WORK INSTRUCTION. Only one stretch of the records below should be repeated. It starts with the line containing "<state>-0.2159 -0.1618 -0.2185" and goes on through the line containing "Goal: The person", exactly as written.

Stored entries
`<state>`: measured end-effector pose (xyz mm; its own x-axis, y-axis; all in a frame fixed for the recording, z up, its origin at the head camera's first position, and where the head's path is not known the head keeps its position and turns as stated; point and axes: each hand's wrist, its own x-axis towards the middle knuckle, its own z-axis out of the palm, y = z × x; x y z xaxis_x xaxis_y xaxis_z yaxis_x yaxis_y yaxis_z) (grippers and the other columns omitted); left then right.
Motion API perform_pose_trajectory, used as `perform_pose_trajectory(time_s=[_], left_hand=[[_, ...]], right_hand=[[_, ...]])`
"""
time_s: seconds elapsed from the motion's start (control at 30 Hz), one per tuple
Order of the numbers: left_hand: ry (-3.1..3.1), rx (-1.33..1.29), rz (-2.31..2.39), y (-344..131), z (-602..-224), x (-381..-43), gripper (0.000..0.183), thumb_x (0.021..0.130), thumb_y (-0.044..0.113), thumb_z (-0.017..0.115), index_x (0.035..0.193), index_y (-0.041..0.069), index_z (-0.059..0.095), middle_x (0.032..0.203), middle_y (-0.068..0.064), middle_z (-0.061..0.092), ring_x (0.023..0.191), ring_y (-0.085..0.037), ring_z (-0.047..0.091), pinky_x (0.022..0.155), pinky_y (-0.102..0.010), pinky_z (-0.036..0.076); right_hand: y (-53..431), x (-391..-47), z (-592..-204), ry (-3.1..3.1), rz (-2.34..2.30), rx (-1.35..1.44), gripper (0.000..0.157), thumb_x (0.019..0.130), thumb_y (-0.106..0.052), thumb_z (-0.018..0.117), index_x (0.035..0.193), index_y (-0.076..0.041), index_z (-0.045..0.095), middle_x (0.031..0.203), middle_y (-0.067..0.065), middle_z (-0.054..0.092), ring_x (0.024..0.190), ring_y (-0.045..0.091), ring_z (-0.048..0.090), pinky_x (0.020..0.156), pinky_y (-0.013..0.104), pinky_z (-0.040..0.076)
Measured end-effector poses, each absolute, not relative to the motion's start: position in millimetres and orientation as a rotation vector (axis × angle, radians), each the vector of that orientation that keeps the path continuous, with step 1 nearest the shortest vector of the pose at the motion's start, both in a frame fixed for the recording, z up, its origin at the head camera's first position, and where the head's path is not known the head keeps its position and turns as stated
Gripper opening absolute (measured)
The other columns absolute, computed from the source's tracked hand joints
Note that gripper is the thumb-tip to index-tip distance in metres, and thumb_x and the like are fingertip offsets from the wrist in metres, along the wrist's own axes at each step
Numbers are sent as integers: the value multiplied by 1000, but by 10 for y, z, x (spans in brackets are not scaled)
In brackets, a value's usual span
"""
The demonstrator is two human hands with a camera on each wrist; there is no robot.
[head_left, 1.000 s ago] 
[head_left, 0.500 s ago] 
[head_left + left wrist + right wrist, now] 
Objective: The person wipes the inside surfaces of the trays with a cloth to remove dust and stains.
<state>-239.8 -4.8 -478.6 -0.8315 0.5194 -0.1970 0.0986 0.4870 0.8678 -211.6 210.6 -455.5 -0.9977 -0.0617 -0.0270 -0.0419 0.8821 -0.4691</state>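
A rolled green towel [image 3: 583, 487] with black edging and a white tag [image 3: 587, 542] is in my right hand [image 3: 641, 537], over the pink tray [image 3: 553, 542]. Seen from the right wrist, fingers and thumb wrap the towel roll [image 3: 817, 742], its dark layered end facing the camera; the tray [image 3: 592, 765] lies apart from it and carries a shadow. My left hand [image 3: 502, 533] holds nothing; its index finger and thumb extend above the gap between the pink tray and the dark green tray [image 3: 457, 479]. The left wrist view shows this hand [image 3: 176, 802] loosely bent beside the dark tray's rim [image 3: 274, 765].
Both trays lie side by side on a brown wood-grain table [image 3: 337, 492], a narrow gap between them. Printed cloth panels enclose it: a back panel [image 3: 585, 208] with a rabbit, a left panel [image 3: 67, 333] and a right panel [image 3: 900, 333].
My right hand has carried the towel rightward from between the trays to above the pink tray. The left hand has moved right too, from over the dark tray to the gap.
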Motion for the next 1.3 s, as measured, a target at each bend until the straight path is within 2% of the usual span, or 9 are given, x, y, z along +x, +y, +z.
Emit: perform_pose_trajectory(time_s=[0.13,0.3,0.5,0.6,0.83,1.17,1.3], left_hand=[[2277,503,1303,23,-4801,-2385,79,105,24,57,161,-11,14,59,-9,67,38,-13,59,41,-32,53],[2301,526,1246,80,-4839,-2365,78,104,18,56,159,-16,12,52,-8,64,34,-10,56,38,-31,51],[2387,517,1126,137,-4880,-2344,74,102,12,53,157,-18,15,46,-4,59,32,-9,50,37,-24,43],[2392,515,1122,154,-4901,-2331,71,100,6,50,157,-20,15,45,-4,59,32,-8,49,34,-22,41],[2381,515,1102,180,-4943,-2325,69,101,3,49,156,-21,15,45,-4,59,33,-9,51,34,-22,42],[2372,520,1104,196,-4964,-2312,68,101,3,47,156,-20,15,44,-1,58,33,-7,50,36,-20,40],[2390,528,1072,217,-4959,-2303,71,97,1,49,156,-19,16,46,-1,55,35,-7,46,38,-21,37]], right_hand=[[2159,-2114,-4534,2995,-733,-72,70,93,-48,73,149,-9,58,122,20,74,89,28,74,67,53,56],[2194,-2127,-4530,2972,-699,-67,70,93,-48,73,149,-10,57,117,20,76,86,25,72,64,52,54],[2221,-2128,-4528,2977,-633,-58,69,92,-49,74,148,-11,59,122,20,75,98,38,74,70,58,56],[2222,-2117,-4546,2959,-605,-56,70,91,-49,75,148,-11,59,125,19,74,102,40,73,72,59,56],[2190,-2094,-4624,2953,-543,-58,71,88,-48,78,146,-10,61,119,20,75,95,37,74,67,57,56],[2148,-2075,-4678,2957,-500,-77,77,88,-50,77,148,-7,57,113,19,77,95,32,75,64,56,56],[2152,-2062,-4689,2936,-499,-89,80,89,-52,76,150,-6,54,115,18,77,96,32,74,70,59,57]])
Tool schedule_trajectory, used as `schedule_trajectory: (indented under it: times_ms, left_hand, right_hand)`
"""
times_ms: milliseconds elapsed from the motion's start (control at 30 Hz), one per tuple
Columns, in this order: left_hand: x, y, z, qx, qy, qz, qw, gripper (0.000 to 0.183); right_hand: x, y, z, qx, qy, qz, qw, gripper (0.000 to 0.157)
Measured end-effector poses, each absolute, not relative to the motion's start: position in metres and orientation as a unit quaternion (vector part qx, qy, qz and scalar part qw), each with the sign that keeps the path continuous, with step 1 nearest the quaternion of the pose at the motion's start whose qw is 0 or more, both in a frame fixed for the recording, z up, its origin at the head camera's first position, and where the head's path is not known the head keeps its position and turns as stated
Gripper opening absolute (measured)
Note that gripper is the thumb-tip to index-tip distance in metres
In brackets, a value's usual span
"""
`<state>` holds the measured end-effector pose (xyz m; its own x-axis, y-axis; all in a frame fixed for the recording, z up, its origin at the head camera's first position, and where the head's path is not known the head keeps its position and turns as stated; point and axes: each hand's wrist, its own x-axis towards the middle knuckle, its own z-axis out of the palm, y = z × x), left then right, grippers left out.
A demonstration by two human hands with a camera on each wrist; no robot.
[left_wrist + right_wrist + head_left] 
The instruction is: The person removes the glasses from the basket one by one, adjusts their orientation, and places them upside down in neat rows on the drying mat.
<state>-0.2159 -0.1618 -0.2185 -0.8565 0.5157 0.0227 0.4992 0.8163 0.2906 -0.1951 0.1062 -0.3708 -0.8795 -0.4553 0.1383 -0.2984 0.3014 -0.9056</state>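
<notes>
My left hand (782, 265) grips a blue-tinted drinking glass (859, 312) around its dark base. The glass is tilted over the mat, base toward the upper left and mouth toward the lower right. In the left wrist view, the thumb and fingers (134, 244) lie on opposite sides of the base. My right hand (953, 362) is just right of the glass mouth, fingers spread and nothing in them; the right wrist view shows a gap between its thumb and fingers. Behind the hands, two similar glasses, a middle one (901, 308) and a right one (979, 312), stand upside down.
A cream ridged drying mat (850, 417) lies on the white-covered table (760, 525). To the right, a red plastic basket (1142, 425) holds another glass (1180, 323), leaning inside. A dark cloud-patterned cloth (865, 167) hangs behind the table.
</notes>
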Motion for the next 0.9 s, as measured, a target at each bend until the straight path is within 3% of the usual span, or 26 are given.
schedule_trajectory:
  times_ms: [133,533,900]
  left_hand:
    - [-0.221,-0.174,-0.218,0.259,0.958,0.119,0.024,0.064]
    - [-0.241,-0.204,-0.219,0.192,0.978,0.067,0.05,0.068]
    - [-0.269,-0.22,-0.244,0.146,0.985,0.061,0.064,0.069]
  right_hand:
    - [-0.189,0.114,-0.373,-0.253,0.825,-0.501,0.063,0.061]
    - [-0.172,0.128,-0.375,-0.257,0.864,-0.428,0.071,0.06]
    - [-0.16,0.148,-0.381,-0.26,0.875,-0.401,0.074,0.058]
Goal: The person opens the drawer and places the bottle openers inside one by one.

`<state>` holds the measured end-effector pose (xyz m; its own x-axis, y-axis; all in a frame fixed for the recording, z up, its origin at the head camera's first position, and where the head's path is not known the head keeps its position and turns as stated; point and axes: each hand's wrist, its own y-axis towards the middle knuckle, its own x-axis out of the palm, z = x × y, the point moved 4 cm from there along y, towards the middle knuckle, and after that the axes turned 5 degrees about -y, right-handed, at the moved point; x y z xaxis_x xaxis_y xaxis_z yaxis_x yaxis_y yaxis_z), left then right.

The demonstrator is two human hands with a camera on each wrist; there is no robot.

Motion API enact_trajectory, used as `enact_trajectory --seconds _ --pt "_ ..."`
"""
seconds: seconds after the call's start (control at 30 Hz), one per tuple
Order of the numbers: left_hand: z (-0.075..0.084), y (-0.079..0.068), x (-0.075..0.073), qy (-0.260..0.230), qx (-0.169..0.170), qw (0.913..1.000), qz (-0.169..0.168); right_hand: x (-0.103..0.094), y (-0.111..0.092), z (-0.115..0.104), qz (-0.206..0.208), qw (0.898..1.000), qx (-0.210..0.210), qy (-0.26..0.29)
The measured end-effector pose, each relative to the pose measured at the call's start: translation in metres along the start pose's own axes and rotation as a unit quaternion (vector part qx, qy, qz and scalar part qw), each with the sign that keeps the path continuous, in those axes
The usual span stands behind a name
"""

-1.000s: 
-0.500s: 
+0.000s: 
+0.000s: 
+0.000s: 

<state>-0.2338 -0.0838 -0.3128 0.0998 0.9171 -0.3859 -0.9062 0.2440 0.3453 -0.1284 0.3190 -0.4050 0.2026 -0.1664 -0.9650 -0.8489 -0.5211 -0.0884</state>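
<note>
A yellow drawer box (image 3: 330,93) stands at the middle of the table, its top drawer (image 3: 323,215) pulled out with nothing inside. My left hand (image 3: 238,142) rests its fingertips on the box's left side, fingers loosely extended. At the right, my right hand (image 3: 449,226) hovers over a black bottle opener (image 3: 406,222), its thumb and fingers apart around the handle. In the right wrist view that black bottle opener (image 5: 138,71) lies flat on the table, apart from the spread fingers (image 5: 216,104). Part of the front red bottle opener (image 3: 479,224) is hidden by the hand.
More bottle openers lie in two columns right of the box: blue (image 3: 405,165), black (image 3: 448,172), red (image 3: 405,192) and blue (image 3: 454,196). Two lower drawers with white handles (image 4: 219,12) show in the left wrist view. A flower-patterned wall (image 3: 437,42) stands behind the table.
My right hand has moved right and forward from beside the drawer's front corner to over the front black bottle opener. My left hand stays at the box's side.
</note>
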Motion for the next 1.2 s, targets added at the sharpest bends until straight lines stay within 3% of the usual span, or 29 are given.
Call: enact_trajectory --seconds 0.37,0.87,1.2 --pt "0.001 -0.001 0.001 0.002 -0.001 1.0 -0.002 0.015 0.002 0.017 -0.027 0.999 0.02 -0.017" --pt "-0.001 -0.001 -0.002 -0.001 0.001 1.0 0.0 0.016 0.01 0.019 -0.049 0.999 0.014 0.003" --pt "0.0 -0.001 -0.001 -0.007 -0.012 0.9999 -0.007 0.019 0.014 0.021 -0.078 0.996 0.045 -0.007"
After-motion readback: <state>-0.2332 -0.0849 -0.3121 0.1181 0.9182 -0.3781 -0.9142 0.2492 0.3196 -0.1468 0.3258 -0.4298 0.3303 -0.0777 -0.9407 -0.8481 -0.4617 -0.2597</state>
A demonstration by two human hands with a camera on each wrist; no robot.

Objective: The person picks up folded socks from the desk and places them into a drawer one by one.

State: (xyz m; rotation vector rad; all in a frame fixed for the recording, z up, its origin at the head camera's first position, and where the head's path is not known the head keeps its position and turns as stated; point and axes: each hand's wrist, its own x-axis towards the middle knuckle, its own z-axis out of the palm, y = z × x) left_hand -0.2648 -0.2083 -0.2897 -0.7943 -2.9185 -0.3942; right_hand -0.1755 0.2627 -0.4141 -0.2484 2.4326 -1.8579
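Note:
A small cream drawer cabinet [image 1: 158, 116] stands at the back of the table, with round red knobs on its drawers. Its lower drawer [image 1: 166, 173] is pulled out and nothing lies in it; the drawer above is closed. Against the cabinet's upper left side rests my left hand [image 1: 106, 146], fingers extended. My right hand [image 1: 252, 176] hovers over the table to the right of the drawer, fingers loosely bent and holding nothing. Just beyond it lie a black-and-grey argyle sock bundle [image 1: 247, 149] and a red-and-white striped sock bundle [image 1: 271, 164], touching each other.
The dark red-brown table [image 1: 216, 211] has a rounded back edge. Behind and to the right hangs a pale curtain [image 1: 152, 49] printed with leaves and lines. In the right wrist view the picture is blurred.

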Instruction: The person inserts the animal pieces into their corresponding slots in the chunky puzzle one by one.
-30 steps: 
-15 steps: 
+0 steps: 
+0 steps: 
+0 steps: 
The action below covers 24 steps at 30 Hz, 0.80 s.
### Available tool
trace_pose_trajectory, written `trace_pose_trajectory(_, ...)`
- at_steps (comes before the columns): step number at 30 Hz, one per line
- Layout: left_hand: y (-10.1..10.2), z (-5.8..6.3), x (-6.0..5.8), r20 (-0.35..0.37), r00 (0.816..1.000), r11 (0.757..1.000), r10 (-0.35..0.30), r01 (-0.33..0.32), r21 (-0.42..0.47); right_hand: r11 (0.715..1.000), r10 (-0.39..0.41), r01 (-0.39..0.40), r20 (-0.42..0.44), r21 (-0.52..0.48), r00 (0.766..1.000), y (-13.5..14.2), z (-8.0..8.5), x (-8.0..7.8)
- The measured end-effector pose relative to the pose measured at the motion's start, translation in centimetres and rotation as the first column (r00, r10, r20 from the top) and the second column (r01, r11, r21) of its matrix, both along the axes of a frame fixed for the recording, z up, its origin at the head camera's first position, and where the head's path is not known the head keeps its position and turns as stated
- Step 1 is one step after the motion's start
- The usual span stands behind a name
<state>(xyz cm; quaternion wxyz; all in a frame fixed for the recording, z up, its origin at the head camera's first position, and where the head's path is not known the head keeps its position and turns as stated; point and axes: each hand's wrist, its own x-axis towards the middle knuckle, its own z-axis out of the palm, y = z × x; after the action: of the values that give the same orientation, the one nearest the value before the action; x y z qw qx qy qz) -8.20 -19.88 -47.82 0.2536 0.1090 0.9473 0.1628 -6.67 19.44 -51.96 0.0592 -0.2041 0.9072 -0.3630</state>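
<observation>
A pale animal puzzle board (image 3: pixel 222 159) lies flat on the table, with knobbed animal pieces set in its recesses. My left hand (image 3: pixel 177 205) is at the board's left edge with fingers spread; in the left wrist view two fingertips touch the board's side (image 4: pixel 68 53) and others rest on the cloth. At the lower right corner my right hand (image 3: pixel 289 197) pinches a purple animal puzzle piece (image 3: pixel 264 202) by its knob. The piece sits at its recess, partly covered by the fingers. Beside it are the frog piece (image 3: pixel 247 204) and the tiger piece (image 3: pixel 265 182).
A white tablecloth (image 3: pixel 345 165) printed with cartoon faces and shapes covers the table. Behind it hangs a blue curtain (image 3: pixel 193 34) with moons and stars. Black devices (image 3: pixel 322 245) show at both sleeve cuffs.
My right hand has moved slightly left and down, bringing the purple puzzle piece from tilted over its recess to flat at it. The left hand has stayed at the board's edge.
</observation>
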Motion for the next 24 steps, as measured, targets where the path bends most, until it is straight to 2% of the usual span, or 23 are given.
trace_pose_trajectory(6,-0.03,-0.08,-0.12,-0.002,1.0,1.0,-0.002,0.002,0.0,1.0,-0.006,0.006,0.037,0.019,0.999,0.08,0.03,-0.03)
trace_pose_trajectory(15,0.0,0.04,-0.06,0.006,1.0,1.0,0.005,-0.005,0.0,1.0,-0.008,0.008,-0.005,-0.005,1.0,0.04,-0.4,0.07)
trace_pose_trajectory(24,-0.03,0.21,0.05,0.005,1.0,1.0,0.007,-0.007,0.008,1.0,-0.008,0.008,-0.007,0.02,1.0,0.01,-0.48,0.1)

SOLUTION.
<state>-0.2159 -0.1618 -0.2185 -0.8565 0.5157 0.0227 0.4992 0.8163 0.2906 -0.1951 0.1062 -0.3708 -0.8795 -0.4553 0.1383 -0.2984 0.3014 -0.9056</state>
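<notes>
My left hand (782, 265) grips a blue-tinted drinking glass (859, 312) around its dark base. The glass is tilted over the mat, base toward the upper left and mouth toward the lower right. In the left wrist view, the thumb and fingers (134, 244) lie on opposite sides of the base. My right hand (953, 362) is just right of the glass mouth, fingers spread and nothing in them; the right wrist view shows a gap between its thumb and fingers. Behind the hands, two similar glasses, a middle one (901, 308) and a right one (979, 312), stand upside down.
A cream ridged drying mat (850, 417) lies on the white-covered table (760, 525). To the right, a red plastic basket (1142, 425) holds another glass (1180, 323), leaning inside. A dark cloud-patterned cloth (865, 167) hangs behind the table.
</notes>
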Motion for the next 0.9 s, as measured, a target at each bend until the straight path is within 3% of the usual span, or 26 are given.
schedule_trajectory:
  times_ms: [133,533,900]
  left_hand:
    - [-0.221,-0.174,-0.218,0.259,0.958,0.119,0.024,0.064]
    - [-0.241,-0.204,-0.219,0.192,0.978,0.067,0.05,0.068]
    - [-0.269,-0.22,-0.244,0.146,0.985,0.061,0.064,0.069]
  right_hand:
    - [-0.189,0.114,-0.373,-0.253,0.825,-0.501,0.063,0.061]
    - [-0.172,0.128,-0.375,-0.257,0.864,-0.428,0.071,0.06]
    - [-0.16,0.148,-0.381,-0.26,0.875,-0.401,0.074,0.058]
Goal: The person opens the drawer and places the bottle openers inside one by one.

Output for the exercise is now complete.